Après le magnifique
Wild Frontier aux touches celtiques,
Gary Moore revient à un style plus épuré, plus hard rock pour son
After The War même s'il garde dans un coin de sa tête les arrangements typiquement Irlandais chers à son défunt ami
Phil Lynott.
After The War, c'est un peu une relecture plus hard de ses dix ans de carrière. On retrouve là son sens du refrain catchy qui fait mouche, simple, sans grande recherche (le titre de la chanson répété plusieurs fois le plus souvent), on appréciera également son sens du riff, toujours de grande qualité, ainsi que son feeling de bluesman, monstrueux sur la reprise de
The Messiah Will Come Again de
Roy Buchanan, où l'Irlandais balafré fait littéralement hurler sa guitare de plaisir. Derrière lui, le groupe est compact et les noms des présents feraient pâlir d'envie plus d'un groupe de hard rock de l'époque :
Bob Daisley (
Rainbow,
Ozzy Osbourne) à la basse,
Cozy Powell (
Rainbow,
Black Sabbath, Brian May Band) à la batterie et le fidèle
Neil Carter aux claviers. Le groupe joue bien, l'ensemble sonne carré.
Moore passe du hard rock simple et direct (
After The War) à des sonorités big rock comme sur le très
Van Halen This Thing Called Love. Il se permet également de proposer une relecture parodique du
Kashmir du Dirigeable, menée de main de maître, avec un
Ozzy Osbourne irrésistible derrière le micro,
Led Clones. Il faut savoir qu'à l'époque, certains groupes émergents comme
Kingdom Comes "pillent"
Led Zeppelin et Moore se révolte contre ce genre de pratique, allant jusqu'à prendre à parti les groupes incriminés lors d'interviews (n'oubliez pas que Moore est Irlandais : faut pas faire chier un Irlandais...).

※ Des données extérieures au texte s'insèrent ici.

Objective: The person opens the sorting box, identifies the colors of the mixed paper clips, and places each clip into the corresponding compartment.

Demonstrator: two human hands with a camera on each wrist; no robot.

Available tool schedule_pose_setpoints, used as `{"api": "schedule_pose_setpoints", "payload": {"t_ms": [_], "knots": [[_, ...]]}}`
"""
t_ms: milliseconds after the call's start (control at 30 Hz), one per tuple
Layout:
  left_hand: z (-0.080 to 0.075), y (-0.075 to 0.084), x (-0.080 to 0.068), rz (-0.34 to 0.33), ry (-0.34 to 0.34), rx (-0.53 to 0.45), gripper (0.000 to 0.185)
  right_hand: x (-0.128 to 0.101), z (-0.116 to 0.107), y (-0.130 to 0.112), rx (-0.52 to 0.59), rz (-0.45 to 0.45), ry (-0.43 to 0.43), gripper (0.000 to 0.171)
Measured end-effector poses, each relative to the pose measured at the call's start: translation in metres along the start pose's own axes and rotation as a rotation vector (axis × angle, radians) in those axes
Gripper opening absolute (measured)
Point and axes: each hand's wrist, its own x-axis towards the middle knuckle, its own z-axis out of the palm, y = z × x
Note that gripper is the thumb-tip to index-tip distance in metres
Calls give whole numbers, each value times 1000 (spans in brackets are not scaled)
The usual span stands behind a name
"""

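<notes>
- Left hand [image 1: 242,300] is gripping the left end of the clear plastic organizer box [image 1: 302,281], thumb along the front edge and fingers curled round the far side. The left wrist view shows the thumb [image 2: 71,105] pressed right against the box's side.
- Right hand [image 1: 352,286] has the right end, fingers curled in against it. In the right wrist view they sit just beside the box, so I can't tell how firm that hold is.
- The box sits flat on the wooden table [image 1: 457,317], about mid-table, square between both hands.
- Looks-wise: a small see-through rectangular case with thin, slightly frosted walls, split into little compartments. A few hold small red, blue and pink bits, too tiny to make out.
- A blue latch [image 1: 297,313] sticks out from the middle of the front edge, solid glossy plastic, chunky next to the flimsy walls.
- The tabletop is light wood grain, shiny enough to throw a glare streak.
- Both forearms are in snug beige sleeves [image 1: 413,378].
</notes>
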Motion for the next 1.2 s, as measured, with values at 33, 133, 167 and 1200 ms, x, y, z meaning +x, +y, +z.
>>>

Cette reprise tient lieu de satire vis-à-vis de ces pratiques...
Comme annoncé plus haut, la touche celtique n'a pas totalement quitté les compositions de
Gary Moore, même si elle se retrouve reléguée au second plan. On la retrouve sur l'intro et l'outro du disque,
Dunluce ainsi que sur le plat de résistance de l'album, l'épique
Blood Of Emeralds, subtil et mélancolique à souhait.
Cependant, on peut regretter que la poésie de l'album précédent soit gentiment laissée pour compte. On ne retrouve pas ces envolées, cette touche personnelle qui faisait la richesse de
Wild Frontier ;
Gary Moore revient à un style plus simple et propose donc un album plus prévisible, qui n'étonnera personne. C'est bien fait, on en redemande quand c'est terminé, mais il manque ce petit quelque chose qui fait de grands albums ou des chefs d'oeuvres. Du coup, on reste un peu sur sa faim malgré tout. Il n'est pas étonnant qu'après cet opus, Gary ait pensé que la boucle était bouclée et qu'il était temps pour lui de passer à autre chose, de plus organique.